In Germany, progress to a green future has also taken place at double speed. In 2000, the German parliament passed a new Act on Granting Priority to Renewable Energy Sources which provided among other incentives, 20-year purchase guarantees for emerging green technologies such as wind, solar, biomass and biogas. This triggered a massive wave of new investment which has since persuaded thousands of Germans to build high-efficiency homes which produce more energy than they consume, and to offset the cost of the new technology by selling this extra energy back to the utility companies.
Even countries like Spain, whose economy has long lagged behind the EU’s leading nations, have begun to adopt futuristic green technologies. One of these is the Solar Platform at Sanlúcar la mayor, near Seville. Here, water in a 40-storey concrete tower is superheated by 624 giant mirrors that track the sun as it moves. The steam produced drives a turbine which provides 11mw of clean energy. When completed in 2013, at a cost of 1.2 billion euros, the project will generate around 300mw – enough to meet the energy needs of the entire population of Seville. This project also creates 1,000 manufacturing and construction jobs and 300 service and maintenance jobs.
Innovative power generation, however remarkable, can only be one part of the green future. As the environmentalist Bill McKibben points out in his new book Eaarth: Making a Life on a Tough New Planet, even if we were able to cut our emissions to zero tomorrow, the chain reactions we have already set in motion will continue to alter the climate in strange and unpredictable ways. Not only do we have to change the way we obtain power, we have to stop squandering the power we already produce. For example, instead of driving cars around city centres, more of us should use public transport or bicycles.
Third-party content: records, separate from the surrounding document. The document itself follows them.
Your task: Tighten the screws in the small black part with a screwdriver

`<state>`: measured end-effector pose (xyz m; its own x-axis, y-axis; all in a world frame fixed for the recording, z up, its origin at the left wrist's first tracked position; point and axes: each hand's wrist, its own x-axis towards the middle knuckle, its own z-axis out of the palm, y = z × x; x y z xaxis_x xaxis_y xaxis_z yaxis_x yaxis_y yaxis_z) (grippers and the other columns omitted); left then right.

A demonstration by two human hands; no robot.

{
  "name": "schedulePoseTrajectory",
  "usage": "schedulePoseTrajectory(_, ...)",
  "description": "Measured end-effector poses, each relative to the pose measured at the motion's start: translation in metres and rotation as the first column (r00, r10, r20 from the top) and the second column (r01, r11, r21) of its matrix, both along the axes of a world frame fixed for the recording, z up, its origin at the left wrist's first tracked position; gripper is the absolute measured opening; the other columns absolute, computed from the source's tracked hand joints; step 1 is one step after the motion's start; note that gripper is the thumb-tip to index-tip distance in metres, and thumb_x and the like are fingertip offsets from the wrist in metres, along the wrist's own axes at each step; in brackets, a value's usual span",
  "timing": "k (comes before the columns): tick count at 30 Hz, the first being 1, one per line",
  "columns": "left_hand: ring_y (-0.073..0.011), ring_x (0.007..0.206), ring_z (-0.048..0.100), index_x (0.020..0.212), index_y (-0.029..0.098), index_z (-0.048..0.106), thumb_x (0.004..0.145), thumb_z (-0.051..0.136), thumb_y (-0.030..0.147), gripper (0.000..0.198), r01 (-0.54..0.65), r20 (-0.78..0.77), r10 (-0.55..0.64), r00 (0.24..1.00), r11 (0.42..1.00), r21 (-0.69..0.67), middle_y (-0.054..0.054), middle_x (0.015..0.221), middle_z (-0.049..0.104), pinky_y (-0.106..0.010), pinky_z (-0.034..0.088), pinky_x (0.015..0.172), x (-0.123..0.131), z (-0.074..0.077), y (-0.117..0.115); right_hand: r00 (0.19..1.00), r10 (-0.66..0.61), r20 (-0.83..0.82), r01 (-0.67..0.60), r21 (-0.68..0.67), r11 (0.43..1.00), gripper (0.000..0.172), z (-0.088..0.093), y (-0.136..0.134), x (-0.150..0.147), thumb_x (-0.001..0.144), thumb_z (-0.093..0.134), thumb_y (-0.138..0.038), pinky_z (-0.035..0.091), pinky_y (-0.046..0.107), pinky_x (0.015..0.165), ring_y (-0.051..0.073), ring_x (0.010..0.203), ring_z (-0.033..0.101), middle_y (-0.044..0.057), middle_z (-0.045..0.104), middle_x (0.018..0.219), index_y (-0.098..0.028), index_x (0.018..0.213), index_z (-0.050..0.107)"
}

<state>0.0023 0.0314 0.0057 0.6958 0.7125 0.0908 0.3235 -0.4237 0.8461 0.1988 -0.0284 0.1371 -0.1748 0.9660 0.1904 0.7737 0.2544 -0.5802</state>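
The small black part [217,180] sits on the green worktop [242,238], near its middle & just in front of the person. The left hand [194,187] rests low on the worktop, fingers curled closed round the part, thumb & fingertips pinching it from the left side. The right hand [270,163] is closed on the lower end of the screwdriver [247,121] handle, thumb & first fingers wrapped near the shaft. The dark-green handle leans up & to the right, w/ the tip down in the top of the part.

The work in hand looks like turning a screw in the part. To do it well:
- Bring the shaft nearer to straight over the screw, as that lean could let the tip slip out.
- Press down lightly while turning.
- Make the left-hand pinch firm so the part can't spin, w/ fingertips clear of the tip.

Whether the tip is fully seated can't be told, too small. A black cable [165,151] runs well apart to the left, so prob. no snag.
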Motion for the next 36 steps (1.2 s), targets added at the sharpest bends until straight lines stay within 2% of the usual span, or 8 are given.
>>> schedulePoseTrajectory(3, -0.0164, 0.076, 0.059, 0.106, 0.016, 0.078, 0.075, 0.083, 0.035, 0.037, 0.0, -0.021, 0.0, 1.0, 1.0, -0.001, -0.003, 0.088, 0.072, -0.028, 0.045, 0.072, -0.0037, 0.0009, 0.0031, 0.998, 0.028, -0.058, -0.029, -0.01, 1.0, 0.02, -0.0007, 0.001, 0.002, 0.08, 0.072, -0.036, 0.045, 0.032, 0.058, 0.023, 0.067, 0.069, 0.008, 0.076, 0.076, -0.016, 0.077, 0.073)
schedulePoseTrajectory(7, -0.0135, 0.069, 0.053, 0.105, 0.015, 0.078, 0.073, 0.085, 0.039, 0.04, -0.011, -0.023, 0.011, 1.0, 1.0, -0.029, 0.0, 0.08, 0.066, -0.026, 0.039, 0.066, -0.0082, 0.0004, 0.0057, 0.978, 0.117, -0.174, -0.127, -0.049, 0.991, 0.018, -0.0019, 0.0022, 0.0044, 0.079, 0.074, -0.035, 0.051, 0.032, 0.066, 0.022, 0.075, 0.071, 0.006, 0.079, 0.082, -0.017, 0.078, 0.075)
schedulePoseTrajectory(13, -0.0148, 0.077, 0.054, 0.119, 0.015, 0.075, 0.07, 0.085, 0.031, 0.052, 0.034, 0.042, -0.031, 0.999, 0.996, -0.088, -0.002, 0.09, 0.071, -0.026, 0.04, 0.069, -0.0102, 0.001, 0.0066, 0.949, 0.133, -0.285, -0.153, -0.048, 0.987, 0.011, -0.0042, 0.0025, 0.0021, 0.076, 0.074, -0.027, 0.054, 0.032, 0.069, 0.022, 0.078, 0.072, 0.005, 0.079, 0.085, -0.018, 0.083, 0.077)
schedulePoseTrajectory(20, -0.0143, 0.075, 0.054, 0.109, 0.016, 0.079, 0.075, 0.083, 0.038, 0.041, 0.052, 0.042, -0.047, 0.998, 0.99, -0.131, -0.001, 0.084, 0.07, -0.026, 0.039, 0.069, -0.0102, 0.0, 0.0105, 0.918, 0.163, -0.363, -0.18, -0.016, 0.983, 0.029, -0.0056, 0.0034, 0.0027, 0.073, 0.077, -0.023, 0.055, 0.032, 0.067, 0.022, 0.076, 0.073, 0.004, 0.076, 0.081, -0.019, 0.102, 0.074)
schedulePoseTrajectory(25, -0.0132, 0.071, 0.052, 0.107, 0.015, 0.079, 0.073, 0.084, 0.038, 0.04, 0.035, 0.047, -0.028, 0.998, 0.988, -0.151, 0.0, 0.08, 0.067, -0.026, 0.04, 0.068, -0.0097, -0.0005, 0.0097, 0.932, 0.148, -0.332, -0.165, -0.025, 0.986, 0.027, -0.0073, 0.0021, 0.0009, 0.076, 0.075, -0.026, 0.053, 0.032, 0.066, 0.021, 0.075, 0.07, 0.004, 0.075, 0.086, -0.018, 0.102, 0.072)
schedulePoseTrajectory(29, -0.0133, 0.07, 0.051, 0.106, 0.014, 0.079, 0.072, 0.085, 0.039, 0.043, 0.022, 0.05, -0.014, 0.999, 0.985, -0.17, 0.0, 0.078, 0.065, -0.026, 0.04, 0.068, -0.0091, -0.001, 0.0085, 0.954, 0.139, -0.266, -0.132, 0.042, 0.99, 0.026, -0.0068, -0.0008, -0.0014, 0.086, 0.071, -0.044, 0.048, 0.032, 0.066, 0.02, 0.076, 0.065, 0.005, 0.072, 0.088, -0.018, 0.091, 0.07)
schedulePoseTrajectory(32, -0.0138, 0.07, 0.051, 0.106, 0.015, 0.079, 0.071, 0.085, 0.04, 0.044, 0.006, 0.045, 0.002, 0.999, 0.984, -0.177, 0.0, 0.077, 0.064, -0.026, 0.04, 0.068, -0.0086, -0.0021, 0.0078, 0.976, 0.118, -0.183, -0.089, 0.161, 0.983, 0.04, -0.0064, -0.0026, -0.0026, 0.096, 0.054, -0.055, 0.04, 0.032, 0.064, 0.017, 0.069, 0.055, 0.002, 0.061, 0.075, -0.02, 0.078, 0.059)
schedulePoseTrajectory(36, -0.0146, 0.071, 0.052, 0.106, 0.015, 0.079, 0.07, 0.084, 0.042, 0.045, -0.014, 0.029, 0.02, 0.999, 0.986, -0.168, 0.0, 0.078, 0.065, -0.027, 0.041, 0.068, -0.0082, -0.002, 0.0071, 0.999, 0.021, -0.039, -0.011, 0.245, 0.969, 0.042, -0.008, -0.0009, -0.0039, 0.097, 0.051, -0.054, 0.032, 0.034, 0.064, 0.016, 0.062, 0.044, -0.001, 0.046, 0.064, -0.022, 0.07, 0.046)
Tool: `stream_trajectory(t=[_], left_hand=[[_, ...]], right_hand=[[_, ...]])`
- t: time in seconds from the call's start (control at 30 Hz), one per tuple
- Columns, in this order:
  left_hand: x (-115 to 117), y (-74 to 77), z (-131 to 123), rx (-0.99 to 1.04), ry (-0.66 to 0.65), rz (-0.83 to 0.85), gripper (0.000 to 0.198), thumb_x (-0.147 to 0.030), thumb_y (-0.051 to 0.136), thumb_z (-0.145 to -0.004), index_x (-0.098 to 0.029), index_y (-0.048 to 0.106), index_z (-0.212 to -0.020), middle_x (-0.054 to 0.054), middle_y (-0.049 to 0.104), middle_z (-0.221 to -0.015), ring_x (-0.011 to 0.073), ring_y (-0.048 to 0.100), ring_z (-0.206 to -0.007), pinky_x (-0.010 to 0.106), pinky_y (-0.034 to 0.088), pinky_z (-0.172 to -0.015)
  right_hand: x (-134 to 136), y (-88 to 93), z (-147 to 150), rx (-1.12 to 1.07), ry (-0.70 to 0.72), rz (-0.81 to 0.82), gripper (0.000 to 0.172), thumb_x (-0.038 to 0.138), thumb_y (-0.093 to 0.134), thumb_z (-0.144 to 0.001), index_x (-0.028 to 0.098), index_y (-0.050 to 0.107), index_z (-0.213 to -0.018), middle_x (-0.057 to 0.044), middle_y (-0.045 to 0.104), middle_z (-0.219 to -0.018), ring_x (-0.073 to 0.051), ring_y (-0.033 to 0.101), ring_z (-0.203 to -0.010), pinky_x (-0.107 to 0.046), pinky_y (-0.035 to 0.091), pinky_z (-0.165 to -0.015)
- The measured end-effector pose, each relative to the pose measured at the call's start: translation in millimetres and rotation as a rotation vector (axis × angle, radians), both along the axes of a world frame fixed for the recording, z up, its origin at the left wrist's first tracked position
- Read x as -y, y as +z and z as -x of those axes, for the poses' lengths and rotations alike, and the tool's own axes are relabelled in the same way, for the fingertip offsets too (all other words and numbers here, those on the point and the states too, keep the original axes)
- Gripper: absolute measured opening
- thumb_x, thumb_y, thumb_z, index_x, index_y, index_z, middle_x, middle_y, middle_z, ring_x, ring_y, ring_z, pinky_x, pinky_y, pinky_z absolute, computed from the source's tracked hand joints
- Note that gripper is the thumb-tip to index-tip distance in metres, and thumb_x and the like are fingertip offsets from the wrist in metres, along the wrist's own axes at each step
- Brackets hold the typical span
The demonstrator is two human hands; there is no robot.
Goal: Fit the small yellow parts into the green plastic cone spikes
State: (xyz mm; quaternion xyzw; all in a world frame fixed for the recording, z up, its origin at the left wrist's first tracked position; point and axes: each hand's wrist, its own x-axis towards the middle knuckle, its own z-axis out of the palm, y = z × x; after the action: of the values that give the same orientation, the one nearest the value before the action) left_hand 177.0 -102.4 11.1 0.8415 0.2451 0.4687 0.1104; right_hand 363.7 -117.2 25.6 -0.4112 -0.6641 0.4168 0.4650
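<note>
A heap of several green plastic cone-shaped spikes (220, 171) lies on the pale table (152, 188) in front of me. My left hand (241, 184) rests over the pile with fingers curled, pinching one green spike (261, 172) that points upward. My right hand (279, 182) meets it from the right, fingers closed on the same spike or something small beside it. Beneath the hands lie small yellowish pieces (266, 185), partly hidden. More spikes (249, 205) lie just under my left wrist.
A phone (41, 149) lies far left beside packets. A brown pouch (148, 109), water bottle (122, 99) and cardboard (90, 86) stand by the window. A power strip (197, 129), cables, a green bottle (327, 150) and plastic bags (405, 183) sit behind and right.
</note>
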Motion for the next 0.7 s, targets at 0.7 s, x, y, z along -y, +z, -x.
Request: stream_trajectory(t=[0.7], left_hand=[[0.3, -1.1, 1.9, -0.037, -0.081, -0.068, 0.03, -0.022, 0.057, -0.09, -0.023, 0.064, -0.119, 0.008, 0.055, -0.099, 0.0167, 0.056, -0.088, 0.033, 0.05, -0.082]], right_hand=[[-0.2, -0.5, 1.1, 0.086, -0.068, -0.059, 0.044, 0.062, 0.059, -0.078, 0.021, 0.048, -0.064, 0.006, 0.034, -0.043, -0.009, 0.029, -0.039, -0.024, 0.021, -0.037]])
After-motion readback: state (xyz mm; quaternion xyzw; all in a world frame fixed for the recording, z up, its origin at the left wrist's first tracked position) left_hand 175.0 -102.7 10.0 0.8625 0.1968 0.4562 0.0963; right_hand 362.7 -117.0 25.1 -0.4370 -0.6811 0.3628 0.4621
Here again, Europe leads the way. In many parts of Amsterdam and Copenhagen it is now so convenient to use public transit or bicycles that tens of thousands of commuters now prefer them because they get where they are going faster than they would with a car.
These developments, all of them fairly recent, show that it is possible to adapt to climate fairly rapidly and that market-driven solutions are often the most successful way to do so. But they also show that green development does not occur in a vacuum and that it needs political imagination, long-term funding, and a considerable shift in public attitudes to stewardship of the environment and the importance of obtaining energy from ‘clean’ sources.
If indeed Amaila Falls will supplement our ailing power supply by up to 154 mw, it is tempting to believe that Guyana may be on the verge of entering a twenty-first century green economy. But this hope should be tempered with an awareness that the countries mentioned above have only made progress towards this end through the steady implementation of well thought out and often hotly-debated political programmes to adopt emerging green technologies. We should also remember that their transition to a green economy has usually entailed massive investment in long-term infrastructural changes. Without a similar level of public interest and scrutiny, and a comparable shift in our attitudes to the environment and sustainable development, we should not expect our progress to be easier than the United States’ hesitant, chaotic and often self-contradictory moves towards a green future. Green visions are easy, but green politics is hard work.